Portugal
ruma para o subdesenvolvimento. Como é possível que as forças políticas
não se perguntem por que é que o FMI, apesar de ter sido criado para
regular as contas dos países subdesenvolvidos, tenha sido expulso de
quase todos eles e os seus créditos se confinem hoje à Europa.
Está
em curso o processo de subdesenvolvimento do país. As medidas que
anunciam, longe de serem transitórias, são estruturantes e os seus
efeitos vão sentir-se por décadas. As crises criam oportunidades para
redistribuir riqueza.
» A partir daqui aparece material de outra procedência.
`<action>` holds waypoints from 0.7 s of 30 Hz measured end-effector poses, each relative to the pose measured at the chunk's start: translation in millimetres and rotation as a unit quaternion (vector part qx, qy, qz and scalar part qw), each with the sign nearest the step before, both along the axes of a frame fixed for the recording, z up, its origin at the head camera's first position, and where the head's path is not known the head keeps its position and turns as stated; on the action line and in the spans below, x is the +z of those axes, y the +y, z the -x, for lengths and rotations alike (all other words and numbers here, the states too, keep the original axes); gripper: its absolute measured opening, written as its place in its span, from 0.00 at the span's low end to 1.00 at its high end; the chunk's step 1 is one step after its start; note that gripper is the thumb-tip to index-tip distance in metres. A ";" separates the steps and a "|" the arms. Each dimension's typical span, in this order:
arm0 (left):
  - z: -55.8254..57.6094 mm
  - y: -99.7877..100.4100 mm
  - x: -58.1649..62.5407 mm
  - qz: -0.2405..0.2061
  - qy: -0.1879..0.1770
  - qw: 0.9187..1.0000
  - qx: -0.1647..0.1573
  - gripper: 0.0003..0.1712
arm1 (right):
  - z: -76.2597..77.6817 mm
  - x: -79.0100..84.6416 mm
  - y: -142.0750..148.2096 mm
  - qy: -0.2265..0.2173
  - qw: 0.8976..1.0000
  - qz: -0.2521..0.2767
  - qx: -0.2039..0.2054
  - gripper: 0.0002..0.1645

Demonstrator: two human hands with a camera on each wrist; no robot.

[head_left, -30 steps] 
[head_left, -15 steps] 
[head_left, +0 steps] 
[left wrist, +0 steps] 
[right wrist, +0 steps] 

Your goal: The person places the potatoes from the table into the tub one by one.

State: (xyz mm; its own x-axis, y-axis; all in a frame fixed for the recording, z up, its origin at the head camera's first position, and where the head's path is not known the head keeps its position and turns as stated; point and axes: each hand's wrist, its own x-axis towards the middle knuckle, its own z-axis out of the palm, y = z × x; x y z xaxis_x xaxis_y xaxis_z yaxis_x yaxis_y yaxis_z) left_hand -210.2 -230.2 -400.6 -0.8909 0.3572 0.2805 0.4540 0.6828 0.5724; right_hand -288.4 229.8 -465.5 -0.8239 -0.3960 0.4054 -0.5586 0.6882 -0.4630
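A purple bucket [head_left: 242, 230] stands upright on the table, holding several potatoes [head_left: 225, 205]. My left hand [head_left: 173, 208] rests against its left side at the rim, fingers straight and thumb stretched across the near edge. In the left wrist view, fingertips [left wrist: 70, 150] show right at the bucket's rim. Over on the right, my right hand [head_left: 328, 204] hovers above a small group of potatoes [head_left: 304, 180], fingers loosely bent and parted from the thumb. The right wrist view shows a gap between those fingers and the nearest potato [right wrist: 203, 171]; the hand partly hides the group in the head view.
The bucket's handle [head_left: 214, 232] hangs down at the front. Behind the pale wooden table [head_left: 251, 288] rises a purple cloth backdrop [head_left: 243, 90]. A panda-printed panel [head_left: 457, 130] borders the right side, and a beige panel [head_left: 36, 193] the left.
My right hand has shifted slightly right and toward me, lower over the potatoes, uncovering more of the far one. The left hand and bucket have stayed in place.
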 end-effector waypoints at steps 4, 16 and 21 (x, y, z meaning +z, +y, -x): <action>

Consoante as forças políticas que as controlam, a
redistribuição irá num sentido ou noutro. Imaginemos que a redução de
15% do rendimento aplicada aos funcionários públicos, por via do corte
dos subsídios de Natal e de férias, era aplicada às grandes fortunas, a
Américo Amorim, Alexandre Soares dos Santos, Belmiro de Azevedo,
Famílias Mello, etc. Recolher-se-ia muito mais dinheiro e afetar-se-ia
imensamente menos o bem-estar dos portugueses. À partida, a invocação de
uma emergência nacional aponta para sacrifícios extraordinários que
devem ser impostos aos que estão em melhores condições de os suportar.
Por
isso se convocam os jovens para a guerra, e não os velhos. Não estariam
os super-ricos em melhores condições de responder à emergência
nacional?
Esta é uma das
perplexidades que leva os indignados a manifestarem-se nas ruas. Mas há
muito mais. Perguntam-se muitos cidadãos: as medidas de austeridade vão
dar resultado e permitir ver luz ao fundo do túnel daqui a dois anos?
Suspeitam que não porque, para além de irem conhecendo a tragédia grega,
vão sabendo que as receitas do FMI, agora adotadas pela UE, não deram
resultado em nenhum país em que foram aplicadas – do México à Tanzânia,
da Indonésia à Argentina, do Brasil ao Equador – e terminaram sempre em
desobediência e desastre social e econômico. Quanto mais cedo a
desobediência, menor o desastre.
Em
todos estes países foi sempre usado o argumento do desvio das contas
superior ao previsto para justificar cortes mais drásticos. Como é
possível que as forças políticas não saibam isto e não se perguntem por
que é que o FMI, apesar de ter sido criado para regular as contas dos
países subdesenvolvidos, tenha sido expulso de quase todos eles e os
seus créditos se confinem hoje à Europa. Por que a cegueira do FMI e por
que é que a UE a segue cegamente? O FMI é um clube de credores dominado
por meia dúzia de instituições financeiras, à frente das quais a
Goldman Sachs, que pretendem manter os países endividados a fim de
poderem extorquir deles as suas riquezas e de fazê-lo nas melhores
condições, sob a forma de pagamento de juros extorsionários e das
privatizações das empresas públicas vendidas sob pressão a preços de
saldo, empresas que acabam por cair nas mãos das multinacionais que
atuam na sombra do FMI. Assim, a privatização da água pode cair nas mãos
de uma subsidiária da Bechtel (tal como aconteceu em Cochabamba após a
intervenção do FMI na Bolívia), e destinos semelhantes terão a
privatização da TAP, dos Correios ou da RTP.
O
back-office do FMI são os representantes de multinacionais que, quais
abutres, esperam que as presas lhes caiam nas mãos. Como há que tirar
lições mesmo do mais lúgubre evento, os europeus do sul suspeitam hoje,
por dura experiência, quanta pilhagem não terão sofrido os países ditos
do Terceiro Mundo sob a cruel fachada da ajuda ao desenvolvimento.
Mas
a maior perplexidade dos cidadãos indignados reside na pergunta: que
democracia é esta que transforma um ato de rendição numa afirmação
dramática de coragem em nome do bem comum? É uma democracia
pós-institucional, quer porque quem controla as instituições as subverte
(instituições criadas para obedecer aos cidadãos passam a obedecer a
banqueiros e mercados), quer porque os cidadãos vão reconhecendo, à
medida que passam da resignação e do choque à indignação e à revolta,
que esta forma de democracia partidocrática está esgotada e deve ser
substituída por uma outra mais deliberativa e participativa, com
partidos mas pós-partidária, que blinde o Estado contra os mercados, e
os cidadãos, contra o autoritarismo estatal e não estatal. Está aberto
um novo processo constituinte. A reivindicação de uma nova Assembléia
Constituinte, com forte participação popular, não deverá tardar.
Boaventura de Sousa Santos é sociólogo e professor catedrático da Faculdade de Economia da Universidade de Coimbra (Portugal).